この宿営地で、数日間宿営する予定だったが、6月25日に幸運にも見つかった。この48時間の間に、道はどんどん狭くなっていったが、それは道が完成していなかったため、あるいは雨で道が狭くなっていたためである。鋼鉄の巨象は、「苦労した」という言葉があるように、「苦労した」のである。彼はもう少し燃料を食べなければならなかった。カールートが火に数本の木を加えれば、蒸気の圧力を高めることができるが、それ以上の燃料を加える必要はなかった。

この48時間の間にも、我々の列車はほとんど砂漠化した地域を通過していた。村も町も見当たらない。山麓の南側に広がる松林の中には、孤立した住居はほとんどなく、時には農家も見られた。3回、4回と珍しい山の人たちが感心したように口々に挨拶してくれた。彼らは、梵天がパゴダを丸ごとネパールの辺境の丘に運んでいると思ったに違いない。

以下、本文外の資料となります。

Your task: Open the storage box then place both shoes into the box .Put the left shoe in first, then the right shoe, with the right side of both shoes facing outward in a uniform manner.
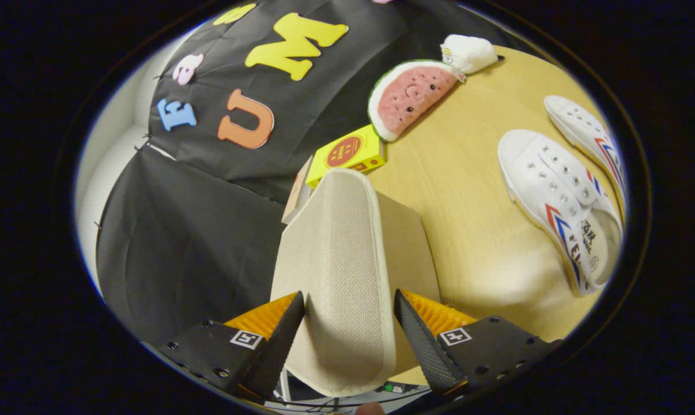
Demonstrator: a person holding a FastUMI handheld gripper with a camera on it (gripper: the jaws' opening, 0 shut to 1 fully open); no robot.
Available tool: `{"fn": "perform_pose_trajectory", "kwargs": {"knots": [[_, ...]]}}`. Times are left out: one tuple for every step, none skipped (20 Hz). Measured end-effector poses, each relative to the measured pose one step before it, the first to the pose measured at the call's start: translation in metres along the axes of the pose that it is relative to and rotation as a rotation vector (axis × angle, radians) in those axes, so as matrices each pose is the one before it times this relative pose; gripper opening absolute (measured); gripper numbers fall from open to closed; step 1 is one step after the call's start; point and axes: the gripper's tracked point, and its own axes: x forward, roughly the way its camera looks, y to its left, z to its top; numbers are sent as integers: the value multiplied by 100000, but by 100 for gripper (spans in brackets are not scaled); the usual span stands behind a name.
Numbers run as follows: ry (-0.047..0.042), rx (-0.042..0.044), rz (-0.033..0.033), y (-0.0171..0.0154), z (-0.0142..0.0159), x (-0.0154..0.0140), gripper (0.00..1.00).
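Observation:
A beige fabric lid [342, 259] of the storage box rises tilted between my fingers, its edge toward me. My gripper [349, 314] is shut on that lid, one finger on each face. The box body [408, 242] shows just behind the lid. Two white canvas shoes with red and blue stripes lie on the wooden table to the right, beyond the fingers: the nearer shoe [561, 202] and the farther shoe [586, 135], both with soles down.
A yellow carton [347, 153] stands just past the box. Farther back lie a watermelon-slice plush [408, 95] and a small white plush [468, 53]. The wooden table [463, 190] runs between box and shoes. Black cloth wall stands to the left.

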Motion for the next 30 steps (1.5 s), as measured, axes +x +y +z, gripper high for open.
{"fn": "perform_pose_trajectory", "kwargs": {"knots": [[519,-289,-501,35,-89,-30,84],[-64,-522,-707,151,-1,-523,84],[458,-29,283,165,-173,50,80],[-145,724,575,429,93,-914,79],[540,807,930,152,46,660,70],[-223,1060,1250,406,587,-1043,69],[94,719,-48,144,-278,-278,67],[230,-580,400,412,-388,-127,65],[-402,-1545,-537,456,89,-688,63],[-220,-2052,193,545,-180,200,61],[-943,-887,-733,326,269,-398,57],[968,-467,1319,597,-107,-245,53],[-309,-273,498,584,-28,-37,49],[422,-672,1544,854,-92,-169,49],[122,-1338,1070,964,-47,-111,49],[10,-1890,285,802,-70,-70,49],[-438,-1857,-110,777,180,-109,49],[-357,-1615,-73,828,213,-61,49],[-143,-1379,-89,936,209,63,49],[12,-1378,-137,1016,171,130,49],[-29,-1173,-397,988,269,180,49],[-74,-853,530,1290,193,179,49],[70,-875,153,1260,168,326,49],[46,-1271,-188,1260,33,321,49],[266,-1455,-247,1226,29,369,49],[158,-1286,-481,1281,-23,454,49],[107,-1270,-1135,1115,39,539,49],[258,-1434,-1424,1120,-57,630,49],[-143,-1341,-1251,1146,87,572,49],[-334,-1511,-659,1361,4,578,49]]}}
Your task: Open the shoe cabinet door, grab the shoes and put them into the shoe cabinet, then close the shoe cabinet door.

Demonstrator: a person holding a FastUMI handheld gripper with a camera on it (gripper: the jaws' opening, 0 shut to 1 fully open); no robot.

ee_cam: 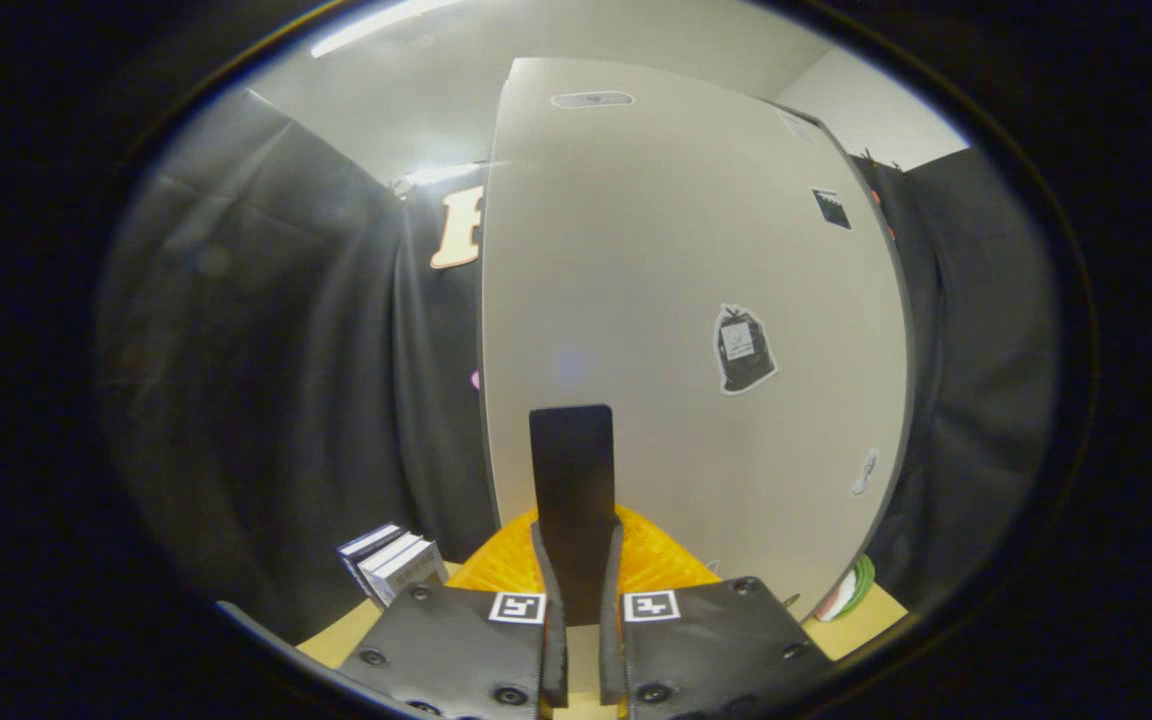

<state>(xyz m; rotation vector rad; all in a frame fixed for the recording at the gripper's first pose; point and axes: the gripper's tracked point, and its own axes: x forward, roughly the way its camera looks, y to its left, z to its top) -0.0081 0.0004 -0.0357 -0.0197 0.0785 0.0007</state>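
Claw (576, 590): dark screwed plates, square black-white markers.

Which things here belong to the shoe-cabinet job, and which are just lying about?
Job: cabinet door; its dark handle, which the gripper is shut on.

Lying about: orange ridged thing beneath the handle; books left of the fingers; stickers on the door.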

そして6月25日、ついにバンクスが「Halt!」と叫び、列車が途中で止まってしまったので、途中で 汽車は広大な空き地の真ん中に停車した。小川の近くにあり、その澄んだ水は数日間の宿営に必要な量は十分賄える。この地点からは、50~60マイル先までの平原を見渡すことができた。

蒸気の家は現在、出発点から325キロ、海抜約2,000フィートのドワラギリ山の麓にあり、山頂は2万5,000フィートの高さにある。